The People Management article quotes Ian Peters, director of the Institute of Business Ethics, with another perspective on “good”. He says, “A code of ethics should be the cornerstone for any organisation, ensuring it’s doing the right thing for the right reasons.”

This organisational focus on ethics is one that I am strongly in agreement with, though this also begs the question, “What is ‘right’?” It is further striking that others quoted in the article instead emphasise only personal conduct in the workplace and whistle-blowing duties and protections.

These are, of course, important issues. No one should have to endure fear and bullying in any workplace. But in my view ethics is a yet more fundamental thing. It is, at heart, a strategic question and, consequently a leadership one.

In my book, Ethical Leadership: moral decision making under pressure, I define ethical leadership as the effort “to optimize life-affirming choices that seek to protect human rights and advance ecological restoration irrespective of how inhospitable the political, social or professional environment.

Sometimes this requires dissent or “whistle-blowing”: protest is often, after all, just another name for leadership.

But ethical leadership is also about strategic choice making. For example, a business executive who, decides to source from a textile, electronics or fisheries supply chain in Asia or Africa that they know to be highly destructive of the environment and rife with exploitative labour practices, will often be behaving completely legally. They may also be acting in the spirit of a code of conduct that emphasises legal compliance. But there is, nevertheless, the sulphurous whiff of the banality of evil in such choices.

A recent leading article in the Economist reported that researchers estimate a 5% risk that the current development of Artificial Intelligence systems may result in something “extremely bad (eg, human extinction).” So, I for one am concerned that the executives leading the development of this technology are thinking about ethical standards beyond mere compliance with law, particularly given that so much of the necessary law to constrain dangerous AI development does not yet exist.
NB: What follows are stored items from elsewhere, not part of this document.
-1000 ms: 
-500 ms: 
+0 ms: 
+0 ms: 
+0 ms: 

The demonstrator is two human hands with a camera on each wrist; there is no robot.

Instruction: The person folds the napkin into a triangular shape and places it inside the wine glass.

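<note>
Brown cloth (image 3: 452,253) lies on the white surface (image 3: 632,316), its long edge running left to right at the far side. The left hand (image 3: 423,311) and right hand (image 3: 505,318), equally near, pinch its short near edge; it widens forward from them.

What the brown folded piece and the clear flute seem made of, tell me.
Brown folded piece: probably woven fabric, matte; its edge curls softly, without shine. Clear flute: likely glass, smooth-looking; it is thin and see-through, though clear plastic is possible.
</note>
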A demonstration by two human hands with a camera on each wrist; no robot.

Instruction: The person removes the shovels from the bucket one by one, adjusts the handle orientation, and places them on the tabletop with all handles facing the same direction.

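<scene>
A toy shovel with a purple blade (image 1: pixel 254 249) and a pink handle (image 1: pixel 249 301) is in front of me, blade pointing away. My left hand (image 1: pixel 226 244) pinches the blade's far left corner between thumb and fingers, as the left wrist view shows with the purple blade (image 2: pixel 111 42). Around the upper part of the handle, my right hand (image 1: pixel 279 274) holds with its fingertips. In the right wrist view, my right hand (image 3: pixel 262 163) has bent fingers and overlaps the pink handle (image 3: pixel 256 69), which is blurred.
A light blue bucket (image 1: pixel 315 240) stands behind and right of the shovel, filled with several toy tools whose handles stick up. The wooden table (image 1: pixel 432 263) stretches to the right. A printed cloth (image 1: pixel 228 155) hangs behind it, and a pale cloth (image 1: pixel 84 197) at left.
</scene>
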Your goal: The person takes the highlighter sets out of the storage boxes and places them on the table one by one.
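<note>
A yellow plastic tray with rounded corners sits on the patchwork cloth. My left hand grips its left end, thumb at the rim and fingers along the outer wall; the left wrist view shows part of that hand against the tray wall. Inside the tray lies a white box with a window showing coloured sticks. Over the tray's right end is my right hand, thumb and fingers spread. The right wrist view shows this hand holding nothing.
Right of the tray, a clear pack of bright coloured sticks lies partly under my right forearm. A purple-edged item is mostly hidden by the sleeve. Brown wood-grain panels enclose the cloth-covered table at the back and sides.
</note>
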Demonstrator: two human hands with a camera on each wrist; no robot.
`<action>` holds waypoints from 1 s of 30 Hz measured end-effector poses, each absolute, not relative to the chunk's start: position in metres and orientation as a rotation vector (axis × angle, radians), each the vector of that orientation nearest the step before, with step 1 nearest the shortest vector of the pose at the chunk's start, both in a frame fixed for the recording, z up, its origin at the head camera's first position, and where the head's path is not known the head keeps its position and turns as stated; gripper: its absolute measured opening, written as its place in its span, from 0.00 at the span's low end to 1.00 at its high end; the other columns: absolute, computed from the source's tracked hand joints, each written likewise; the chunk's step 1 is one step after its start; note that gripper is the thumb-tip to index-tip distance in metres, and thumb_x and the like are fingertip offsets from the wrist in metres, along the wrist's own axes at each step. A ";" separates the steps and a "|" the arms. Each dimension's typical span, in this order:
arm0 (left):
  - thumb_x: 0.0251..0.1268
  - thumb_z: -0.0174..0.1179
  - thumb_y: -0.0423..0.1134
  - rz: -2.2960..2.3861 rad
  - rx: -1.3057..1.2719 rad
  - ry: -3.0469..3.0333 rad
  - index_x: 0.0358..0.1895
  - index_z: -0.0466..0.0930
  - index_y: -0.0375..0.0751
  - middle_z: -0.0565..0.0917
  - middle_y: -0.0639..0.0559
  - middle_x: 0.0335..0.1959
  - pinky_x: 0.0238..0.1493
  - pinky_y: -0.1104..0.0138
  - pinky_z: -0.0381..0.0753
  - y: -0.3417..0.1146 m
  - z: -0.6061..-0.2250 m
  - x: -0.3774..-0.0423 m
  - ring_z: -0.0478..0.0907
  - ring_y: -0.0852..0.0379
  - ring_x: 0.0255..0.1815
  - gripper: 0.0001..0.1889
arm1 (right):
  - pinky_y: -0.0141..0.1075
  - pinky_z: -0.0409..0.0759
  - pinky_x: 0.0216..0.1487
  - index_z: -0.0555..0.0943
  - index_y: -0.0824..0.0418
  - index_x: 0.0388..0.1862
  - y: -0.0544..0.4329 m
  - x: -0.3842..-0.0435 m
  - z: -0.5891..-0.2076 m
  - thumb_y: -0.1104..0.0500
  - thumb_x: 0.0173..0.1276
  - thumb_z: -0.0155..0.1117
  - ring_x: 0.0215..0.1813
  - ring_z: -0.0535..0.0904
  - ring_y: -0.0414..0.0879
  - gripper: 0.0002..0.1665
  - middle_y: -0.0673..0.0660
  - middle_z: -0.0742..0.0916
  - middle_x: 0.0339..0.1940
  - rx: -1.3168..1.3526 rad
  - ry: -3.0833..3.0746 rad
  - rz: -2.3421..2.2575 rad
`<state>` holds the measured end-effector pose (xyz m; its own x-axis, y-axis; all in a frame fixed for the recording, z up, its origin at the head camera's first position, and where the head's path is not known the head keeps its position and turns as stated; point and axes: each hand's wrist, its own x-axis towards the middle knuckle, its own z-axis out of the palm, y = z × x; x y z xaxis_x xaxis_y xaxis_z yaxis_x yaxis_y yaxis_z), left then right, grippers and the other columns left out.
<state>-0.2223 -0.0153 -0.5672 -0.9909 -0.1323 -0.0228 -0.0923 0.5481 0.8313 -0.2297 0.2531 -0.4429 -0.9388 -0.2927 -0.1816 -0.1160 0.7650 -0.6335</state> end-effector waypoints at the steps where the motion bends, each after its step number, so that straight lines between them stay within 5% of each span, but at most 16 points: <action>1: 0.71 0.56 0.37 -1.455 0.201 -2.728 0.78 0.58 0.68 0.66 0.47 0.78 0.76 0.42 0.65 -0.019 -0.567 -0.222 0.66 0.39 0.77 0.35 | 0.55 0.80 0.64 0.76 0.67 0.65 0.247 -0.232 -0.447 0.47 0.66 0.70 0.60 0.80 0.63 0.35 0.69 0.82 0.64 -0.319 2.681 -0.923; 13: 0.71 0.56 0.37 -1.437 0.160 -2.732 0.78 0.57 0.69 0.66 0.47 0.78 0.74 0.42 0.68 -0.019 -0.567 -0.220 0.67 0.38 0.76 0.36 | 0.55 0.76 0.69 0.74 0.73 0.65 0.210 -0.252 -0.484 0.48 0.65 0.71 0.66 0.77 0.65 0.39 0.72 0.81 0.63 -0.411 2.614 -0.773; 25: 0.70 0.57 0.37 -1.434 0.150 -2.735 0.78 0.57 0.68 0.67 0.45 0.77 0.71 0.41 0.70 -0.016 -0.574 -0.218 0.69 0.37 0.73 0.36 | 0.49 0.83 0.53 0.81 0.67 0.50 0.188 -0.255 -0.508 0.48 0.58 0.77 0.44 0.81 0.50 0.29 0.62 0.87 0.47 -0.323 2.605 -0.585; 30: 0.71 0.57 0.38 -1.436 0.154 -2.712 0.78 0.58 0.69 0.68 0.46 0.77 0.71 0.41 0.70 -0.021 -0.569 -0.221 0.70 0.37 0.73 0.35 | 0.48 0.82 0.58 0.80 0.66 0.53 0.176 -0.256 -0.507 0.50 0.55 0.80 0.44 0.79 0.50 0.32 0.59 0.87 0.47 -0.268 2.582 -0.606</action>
Perhaps they are actively thinking about these risks. But as some of them at least also seem untroubled with the manipulation of information systems that was a major factor in instigating the genocide against the Rohingya people in Myanmar in 2016, I would not want to bet my life on it.

But, like the rest of us, I may be forced to. The current precariousness of continued human existence on this planet is a result of so many political and business leaders not looking beyond the short-term questions of immediate profit rather than the long-term question of sustainability or, for that matter, human survival.

For humanity to have a chance requires now that business executives and politicians focus on promoting choices that protect human rights and restore the environment, not just those that comply with the law and obtain short-term financial gains.

So, all businesses, indeed all leaders, need ethical codes of conduct that will compel them to make life-affirming choices the core of their business and economic strategies.